* [What the exercise asks]:
For the data below, work out how many lines include the string "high" and report only the number.

= Beginning of Section =

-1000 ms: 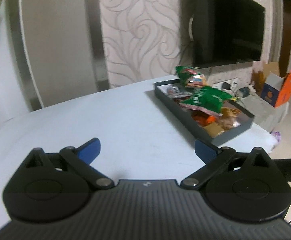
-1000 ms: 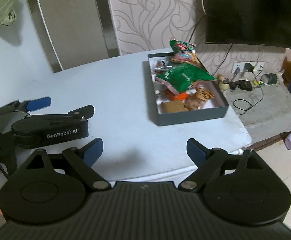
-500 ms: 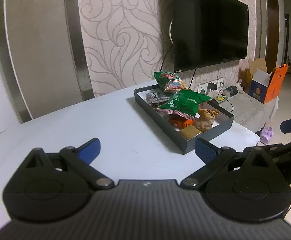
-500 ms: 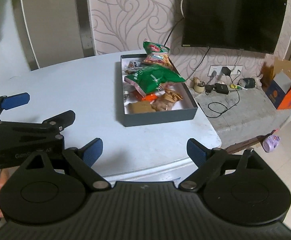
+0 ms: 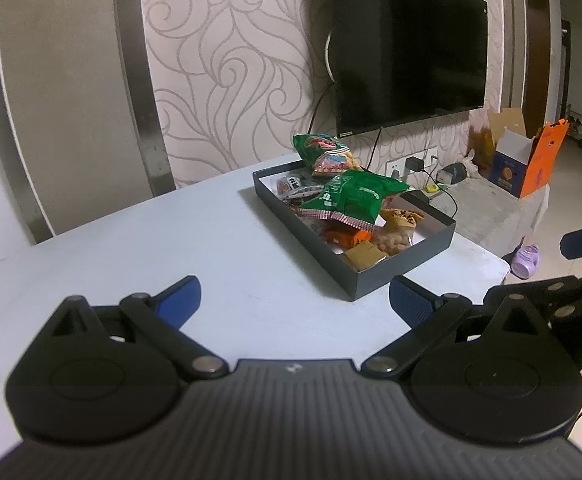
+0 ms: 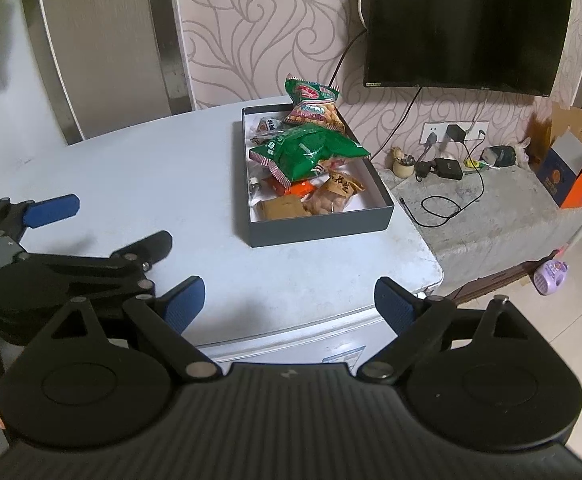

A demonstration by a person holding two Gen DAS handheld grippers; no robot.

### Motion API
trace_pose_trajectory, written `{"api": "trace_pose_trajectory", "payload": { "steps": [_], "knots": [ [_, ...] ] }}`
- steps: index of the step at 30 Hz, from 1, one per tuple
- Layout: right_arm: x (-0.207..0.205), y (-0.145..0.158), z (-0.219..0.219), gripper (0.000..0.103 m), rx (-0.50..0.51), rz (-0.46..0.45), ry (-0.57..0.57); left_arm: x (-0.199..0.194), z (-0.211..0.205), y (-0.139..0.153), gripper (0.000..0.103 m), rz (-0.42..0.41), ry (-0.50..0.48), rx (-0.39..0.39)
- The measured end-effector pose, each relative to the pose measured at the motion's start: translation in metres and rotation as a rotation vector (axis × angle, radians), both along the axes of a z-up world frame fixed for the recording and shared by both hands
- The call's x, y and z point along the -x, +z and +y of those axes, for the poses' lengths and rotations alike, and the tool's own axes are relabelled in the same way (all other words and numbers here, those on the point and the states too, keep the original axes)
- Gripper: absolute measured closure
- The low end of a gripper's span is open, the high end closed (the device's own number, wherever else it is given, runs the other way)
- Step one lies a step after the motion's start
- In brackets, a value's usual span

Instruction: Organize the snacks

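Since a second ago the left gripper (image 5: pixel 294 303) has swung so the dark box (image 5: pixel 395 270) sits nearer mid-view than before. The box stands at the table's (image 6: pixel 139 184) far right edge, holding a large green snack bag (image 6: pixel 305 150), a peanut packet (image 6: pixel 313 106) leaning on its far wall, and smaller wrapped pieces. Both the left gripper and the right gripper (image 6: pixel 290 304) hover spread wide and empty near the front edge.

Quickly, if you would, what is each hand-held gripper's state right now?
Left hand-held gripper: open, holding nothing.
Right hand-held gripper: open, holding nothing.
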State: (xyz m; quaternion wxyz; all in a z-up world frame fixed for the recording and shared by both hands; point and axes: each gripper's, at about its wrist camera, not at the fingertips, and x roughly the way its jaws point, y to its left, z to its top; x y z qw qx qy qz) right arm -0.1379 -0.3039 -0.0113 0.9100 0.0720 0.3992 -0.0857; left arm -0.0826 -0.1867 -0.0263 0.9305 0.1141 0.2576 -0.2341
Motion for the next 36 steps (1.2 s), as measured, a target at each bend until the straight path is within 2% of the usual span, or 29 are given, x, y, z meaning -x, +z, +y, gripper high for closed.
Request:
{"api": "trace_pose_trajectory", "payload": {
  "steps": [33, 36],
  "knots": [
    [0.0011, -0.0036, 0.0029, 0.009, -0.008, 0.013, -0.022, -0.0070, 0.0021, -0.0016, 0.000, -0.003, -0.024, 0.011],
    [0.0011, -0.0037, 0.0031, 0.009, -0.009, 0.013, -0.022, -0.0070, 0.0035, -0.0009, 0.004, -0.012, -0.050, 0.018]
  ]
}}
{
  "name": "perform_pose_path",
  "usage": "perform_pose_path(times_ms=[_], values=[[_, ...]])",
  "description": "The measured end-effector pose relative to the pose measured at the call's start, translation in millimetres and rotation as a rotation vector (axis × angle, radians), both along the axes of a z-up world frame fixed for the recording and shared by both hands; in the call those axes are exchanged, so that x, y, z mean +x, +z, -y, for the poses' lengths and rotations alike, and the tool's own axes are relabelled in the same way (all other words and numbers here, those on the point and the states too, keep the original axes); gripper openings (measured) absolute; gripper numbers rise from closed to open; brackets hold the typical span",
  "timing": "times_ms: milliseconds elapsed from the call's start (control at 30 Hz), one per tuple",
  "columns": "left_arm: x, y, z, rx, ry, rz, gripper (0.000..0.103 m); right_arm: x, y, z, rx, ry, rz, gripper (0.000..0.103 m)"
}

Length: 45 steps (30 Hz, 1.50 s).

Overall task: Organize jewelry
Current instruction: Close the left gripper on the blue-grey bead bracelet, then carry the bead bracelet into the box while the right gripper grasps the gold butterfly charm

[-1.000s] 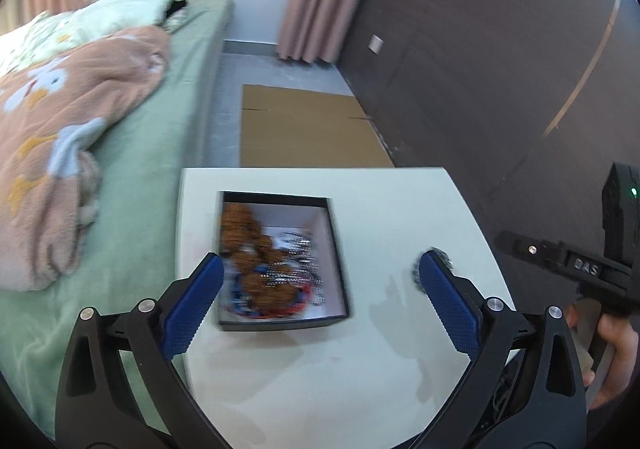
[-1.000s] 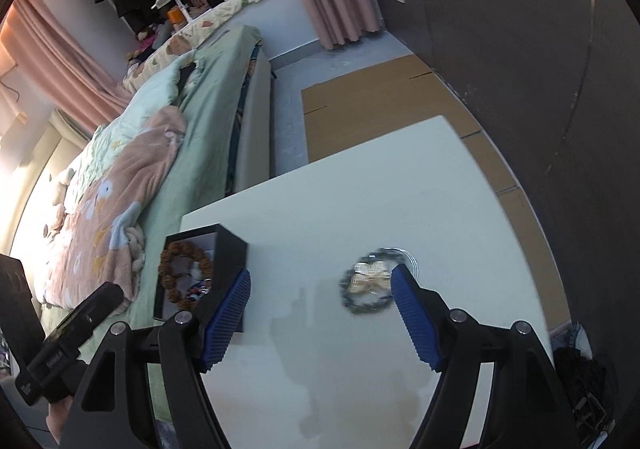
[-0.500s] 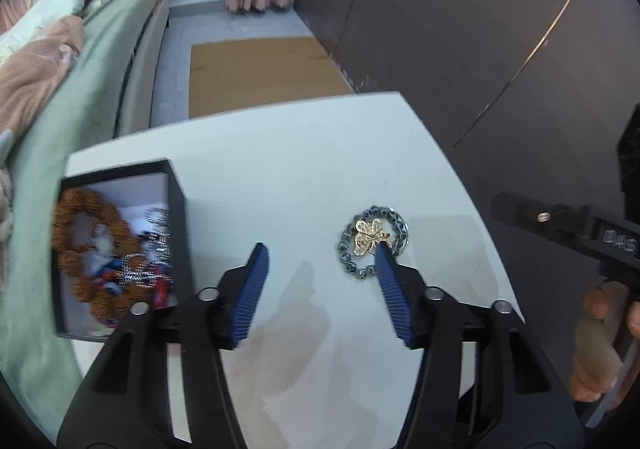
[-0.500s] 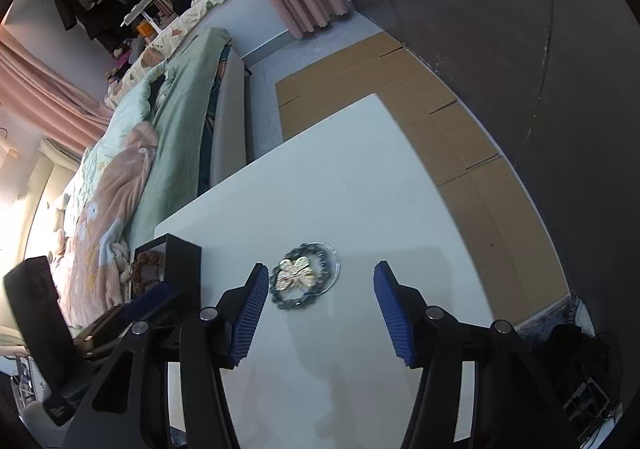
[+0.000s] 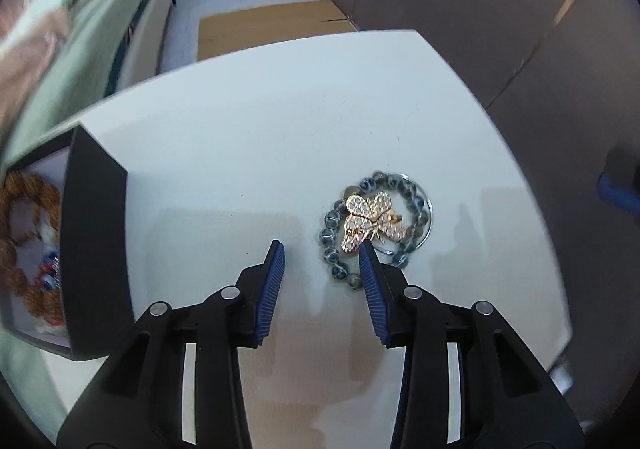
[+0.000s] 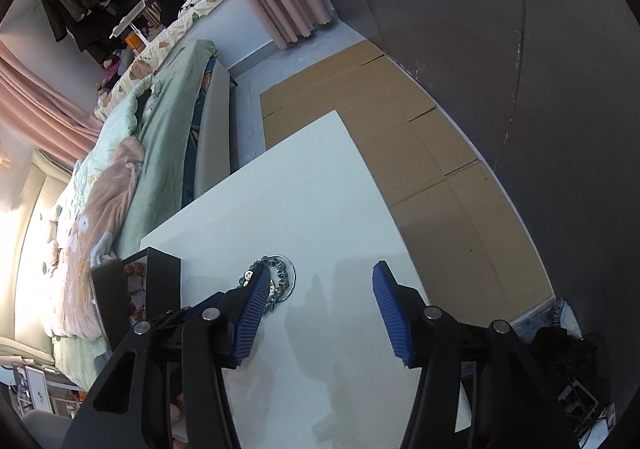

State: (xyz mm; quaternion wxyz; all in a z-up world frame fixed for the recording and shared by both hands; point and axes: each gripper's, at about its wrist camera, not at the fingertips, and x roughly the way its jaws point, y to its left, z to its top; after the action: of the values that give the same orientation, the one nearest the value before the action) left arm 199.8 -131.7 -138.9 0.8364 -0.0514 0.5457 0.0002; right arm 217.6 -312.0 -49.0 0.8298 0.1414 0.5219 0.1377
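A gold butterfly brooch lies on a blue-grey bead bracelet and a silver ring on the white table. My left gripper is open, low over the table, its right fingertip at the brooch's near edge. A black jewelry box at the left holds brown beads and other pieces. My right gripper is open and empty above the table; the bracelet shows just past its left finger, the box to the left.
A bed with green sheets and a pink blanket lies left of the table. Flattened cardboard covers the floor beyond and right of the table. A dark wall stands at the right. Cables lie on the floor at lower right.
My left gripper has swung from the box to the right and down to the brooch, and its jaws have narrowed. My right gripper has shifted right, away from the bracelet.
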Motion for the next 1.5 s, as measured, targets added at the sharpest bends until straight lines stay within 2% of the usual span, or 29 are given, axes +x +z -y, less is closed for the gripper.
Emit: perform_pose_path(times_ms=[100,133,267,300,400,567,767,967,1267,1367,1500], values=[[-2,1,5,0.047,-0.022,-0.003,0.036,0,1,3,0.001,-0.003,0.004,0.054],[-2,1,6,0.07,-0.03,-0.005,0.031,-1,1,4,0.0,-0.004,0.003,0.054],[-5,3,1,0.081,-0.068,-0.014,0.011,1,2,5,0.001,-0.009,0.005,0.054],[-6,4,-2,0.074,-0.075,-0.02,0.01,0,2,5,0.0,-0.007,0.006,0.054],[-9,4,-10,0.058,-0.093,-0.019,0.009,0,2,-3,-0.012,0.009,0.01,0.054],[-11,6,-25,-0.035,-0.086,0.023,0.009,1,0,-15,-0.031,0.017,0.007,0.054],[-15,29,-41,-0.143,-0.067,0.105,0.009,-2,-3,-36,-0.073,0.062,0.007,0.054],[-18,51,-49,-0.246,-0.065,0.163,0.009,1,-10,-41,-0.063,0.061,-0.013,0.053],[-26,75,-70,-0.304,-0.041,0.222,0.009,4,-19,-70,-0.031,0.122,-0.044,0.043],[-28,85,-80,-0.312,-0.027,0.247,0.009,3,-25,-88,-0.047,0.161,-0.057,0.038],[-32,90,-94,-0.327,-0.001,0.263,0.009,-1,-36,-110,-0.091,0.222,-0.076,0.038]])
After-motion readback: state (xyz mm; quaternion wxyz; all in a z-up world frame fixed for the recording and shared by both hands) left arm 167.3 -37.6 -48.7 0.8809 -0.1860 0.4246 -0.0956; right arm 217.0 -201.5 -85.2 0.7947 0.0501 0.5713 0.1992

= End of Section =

* [Task response]:
2